Lauren Peck smoked what she hopes will be her last cigarette on the way to lunch Wednesday. "I'm going to try to quit," said the 18-year-old, first-semester HCC student from Easthampton.
She hadn't planned to quit, but then she saw the tables and displays set up in the lobby outside the HCC cafeteria for the Great American Smokeout and was inspired to try. "I wasn't really expecting all this to be here," she said.
The Great American Smokeout is part of a national anti-smoking campaign held annually. This year's event at HCC was a collaboration between the Springfield Tobacco Free Partnership (an initiative of the Gandara Center), HCC Student Activities, HCC Health Services and the American Cancer Society.
"We always do something," said Mitchell Pysznik, coordinator of HCC Health Services. "This is the best collaboration we've had that I can remember. What's nice is that it is centered around people who quit."
Indeed, the highlight of the event was a series of posters featuring the pictures and stories of former smokers--the "Ex-Smokers Hall of Fame."
"These people are former smokers from Holyoke and Springfield who agreed to tell their stories about how they quit," said Megan Griffin, from the Springfield Tobacco Free Partnership. "It's hard to quit. This exhibit shows there is hope for people who want to quit, that there are people in our community who quit and are being successful, and hopefully their stories will inspire others to quit."
One of those featured ex-smokers is Erin O'Brien, learning specialist in HCC's Office for Students with Disabilities and Deaf Services. O'Brien smoked for five years before she quit. She's been smoke free for 26 years.
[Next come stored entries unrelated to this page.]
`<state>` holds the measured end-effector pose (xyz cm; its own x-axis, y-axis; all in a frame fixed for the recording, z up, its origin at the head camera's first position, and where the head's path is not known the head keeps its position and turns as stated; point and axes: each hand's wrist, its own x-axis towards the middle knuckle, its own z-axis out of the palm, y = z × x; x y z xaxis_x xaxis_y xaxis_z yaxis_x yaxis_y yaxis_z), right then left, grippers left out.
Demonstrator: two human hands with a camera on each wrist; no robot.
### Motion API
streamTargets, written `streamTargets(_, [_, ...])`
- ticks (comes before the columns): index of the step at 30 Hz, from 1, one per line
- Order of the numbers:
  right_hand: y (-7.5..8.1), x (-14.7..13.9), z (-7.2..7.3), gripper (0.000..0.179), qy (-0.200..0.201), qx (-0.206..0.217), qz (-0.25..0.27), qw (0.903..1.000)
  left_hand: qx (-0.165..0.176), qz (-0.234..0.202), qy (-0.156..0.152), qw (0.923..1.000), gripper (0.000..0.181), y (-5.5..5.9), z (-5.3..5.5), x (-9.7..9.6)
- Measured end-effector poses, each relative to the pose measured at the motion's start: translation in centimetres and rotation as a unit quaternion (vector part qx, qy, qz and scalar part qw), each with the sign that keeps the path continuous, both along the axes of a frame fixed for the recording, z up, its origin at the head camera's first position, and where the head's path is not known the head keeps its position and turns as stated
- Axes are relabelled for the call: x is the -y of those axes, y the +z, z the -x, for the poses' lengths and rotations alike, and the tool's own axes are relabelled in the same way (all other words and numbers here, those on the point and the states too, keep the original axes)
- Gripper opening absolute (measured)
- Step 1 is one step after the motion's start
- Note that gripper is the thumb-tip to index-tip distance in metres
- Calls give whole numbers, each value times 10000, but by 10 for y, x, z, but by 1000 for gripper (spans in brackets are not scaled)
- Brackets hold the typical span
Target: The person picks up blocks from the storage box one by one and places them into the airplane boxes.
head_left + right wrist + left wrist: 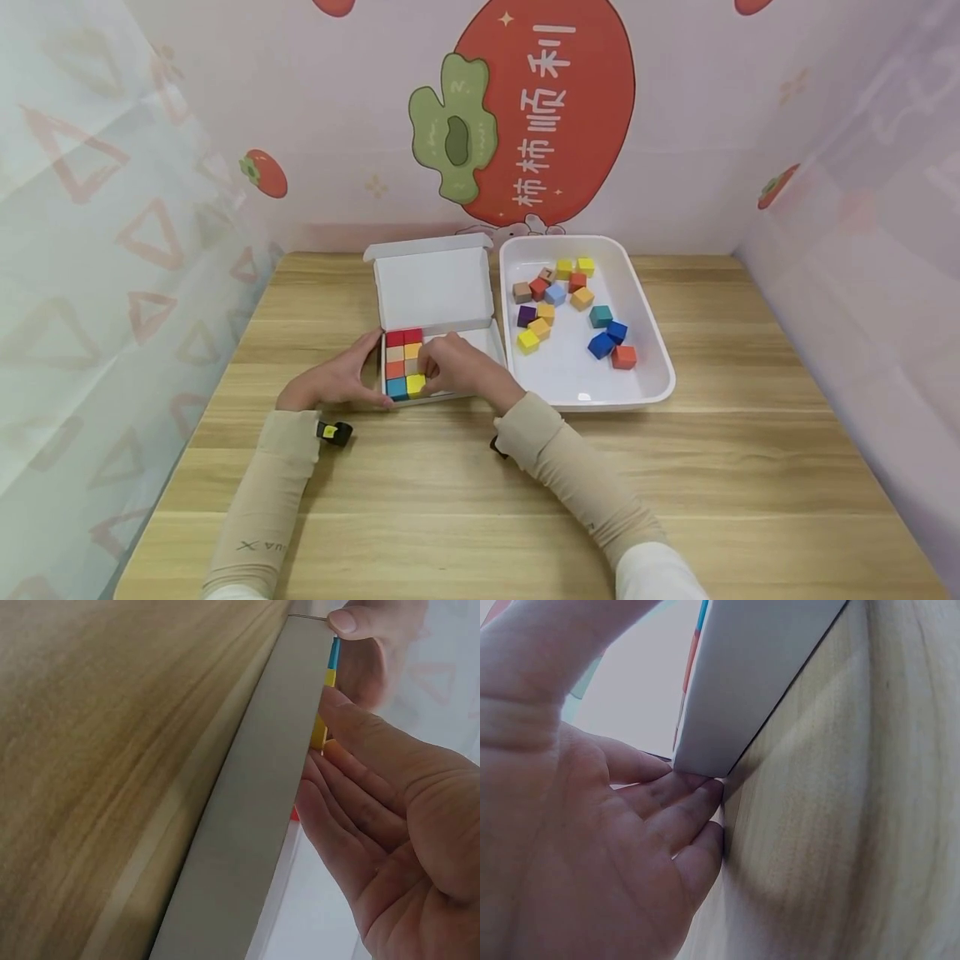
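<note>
A white cardboard box [484, 342] lies with its lid [435, 288] folded back. Two columns of coloured wooden cubes line its left side, among them a teal cube [397, 389] and a yellow cube [416, 384] at the front. My left hand [335, 381] grips the box's left end, thumb at the front corner and fingers at the back corner. Over the box's front, beside those columns, my right hand [461, 367] pinches a yellow cube [319, 733], seen between thumb and fingers in the right wrist view. In the head view the hand hides this cube.
Right of the box stands a white plastic tray [660, 379] holding many loose cubes, such as an orange-red cube [624, 357], a blue cube [602, 345] and a purple cube [527, 316]. The wooden table [450, 517] meets a printed cloth backdrop [330, 108] behind.
</note>
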<state>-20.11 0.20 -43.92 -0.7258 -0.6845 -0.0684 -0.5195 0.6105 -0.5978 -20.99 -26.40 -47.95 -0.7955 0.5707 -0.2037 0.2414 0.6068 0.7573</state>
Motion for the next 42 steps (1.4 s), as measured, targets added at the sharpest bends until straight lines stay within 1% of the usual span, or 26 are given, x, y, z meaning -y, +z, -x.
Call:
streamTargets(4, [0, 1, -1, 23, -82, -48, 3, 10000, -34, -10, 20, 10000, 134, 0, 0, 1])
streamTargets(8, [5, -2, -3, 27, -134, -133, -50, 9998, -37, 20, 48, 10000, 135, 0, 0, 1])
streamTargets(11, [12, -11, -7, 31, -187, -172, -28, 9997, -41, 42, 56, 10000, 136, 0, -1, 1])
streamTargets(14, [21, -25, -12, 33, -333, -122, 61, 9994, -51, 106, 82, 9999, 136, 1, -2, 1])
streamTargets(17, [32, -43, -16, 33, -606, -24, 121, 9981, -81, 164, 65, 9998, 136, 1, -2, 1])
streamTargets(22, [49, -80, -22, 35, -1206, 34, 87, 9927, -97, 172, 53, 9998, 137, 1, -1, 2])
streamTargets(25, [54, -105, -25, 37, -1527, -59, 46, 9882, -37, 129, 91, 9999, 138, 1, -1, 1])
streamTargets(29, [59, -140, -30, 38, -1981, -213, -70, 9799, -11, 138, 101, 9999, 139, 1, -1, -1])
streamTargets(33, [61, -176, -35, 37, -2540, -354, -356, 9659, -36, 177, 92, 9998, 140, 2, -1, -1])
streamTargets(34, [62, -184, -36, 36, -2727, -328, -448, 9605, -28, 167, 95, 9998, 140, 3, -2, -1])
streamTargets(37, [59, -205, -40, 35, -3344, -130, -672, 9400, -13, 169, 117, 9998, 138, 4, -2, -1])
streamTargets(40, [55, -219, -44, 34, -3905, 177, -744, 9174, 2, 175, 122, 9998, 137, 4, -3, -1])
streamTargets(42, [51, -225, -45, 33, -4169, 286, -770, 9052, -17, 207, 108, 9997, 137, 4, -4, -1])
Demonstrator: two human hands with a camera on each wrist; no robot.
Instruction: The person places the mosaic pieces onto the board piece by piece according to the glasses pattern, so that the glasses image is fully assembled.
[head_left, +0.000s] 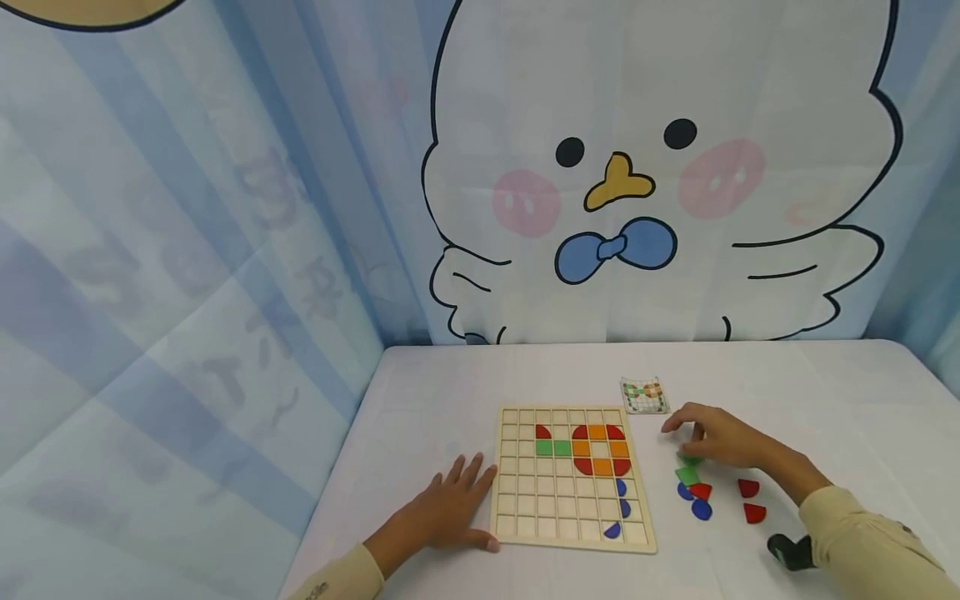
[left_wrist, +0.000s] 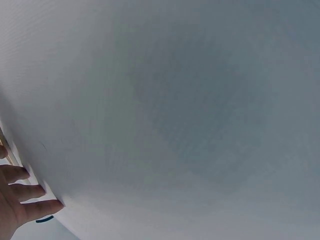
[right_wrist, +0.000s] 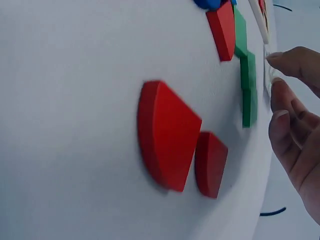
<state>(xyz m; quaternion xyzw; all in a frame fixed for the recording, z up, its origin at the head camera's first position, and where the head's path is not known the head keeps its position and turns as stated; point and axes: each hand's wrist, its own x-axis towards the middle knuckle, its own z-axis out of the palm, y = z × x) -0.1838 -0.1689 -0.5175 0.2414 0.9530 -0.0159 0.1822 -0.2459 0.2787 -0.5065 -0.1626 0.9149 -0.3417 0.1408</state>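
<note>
Green pieces [head_left: 687,476] on the desk [head_left: 442,375] near red pieces [head_left: 754,513] and blue pieces [head_left: 702,510], just by the right hand's grip [head_left: 723,435], seemingly empty with fingertips narrowly parted, then leftward a gridded board [head_left: 543,507], and at its left edge the left hand's grip [head_left: 453,504], fingers spread wide.

Pale blue curtain [head_left: 187,292] left; white table [head_left: 442,383]; behind it, white cartoon figure [head_left: 630,92], blue bow tie [head_left: 612,247].
</note>
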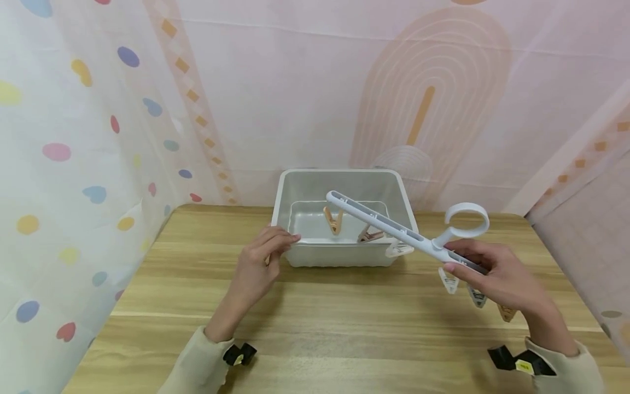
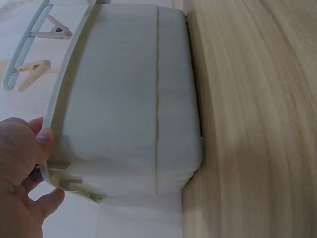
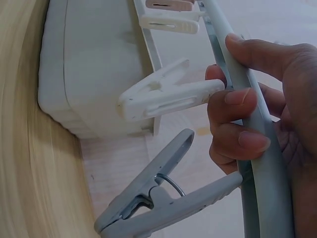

What motivated her to quit? "It was no longer a choice," she said. "I was pregnant."
Her testimonial encourages smokers to find their own reason for quitting. "Ask yourself, what would motivate me to stop and what type of supports do I need?"
Students and staff who passed through the lobby were provided with literature about the health effects of smoking and resources and tips about how to stop. "We're just here giving out information about quitting," said Elizabeth Golen, coordinator of HCC student activities. "We're not against smokers."
One of the displays--"What's in a butt?"--showed an X-ray image of a cigarette and a 20-page list of all the chemicals used to make one. Pysznik stood in front of a poster featuring photographs of the inside of one of HCC's many cigarette disposal bins that looked like it was coated with sticky, thick brown grease. "If someone is a smoker," he said, "this is what the inside of their lungs will look like."
Passersby were asked to fill out their own ex-smoking or non-smoking testimonials and add them to a display. Peck filled one out and wrote that her motivation for quitting was her boyfriend, who has been urging her to quit, and her friend, who is allergic to cigarette smoke.
Next to the line that said, "I've been smoke free for," she wrote: "10 minutes."